Task description
Make an exact copy of the listing below.

Collected data
——

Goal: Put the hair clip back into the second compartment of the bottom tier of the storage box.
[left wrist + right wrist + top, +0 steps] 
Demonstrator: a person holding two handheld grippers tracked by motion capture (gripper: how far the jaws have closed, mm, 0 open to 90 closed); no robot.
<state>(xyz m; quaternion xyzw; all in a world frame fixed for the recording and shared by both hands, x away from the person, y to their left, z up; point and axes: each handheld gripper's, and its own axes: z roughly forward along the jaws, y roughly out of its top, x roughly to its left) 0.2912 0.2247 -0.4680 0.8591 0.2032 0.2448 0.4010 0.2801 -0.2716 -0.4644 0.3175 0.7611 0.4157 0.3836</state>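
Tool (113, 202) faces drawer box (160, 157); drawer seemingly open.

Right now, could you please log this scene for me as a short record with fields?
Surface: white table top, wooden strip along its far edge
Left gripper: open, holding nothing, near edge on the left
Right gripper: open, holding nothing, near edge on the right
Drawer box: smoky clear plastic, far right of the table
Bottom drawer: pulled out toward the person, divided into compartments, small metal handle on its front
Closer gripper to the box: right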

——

Answer for this exercise
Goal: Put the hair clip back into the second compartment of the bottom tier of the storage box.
[left wrist + right wrist + top, +0 steps] 
Demonstrator: a person holding two handheld grippers tracked by motion capture (gripper: how far the jaws have closed, mm, 0 open to 90 closed); no robot.
<state>(xyz m; quaternion xyzw; all in a world frame fixed for the recording and shared by both hands, x away from the person, y to their left, z up; point and axes: each handheld gripper's, and its own axes: z roughly forward along the jaws, y roughly out of its top, x roughly to its left) 0.2912 0.2247 -0.4680 0.8591 0.2032 0.2448 0.4010 0.2801 -0.2716 -0.4644 0.3175 0.7611 0.4157 0.3836</state>
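Tool (113, 202) faces drawer box (160, 157); drawer seemingly open.

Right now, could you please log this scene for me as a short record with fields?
Surface: white table top, wooden strip along its far edge
Left gripper: open, holding nothing, near edge on the left
Right gripper: open, holding nothing, near edge on the right
Drawer box: smoky clear plastic, far right of the table
Bottom drawer: pulled out toward the person, divided into compartments, small metal handle on its front
Closer gripper to the box: right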

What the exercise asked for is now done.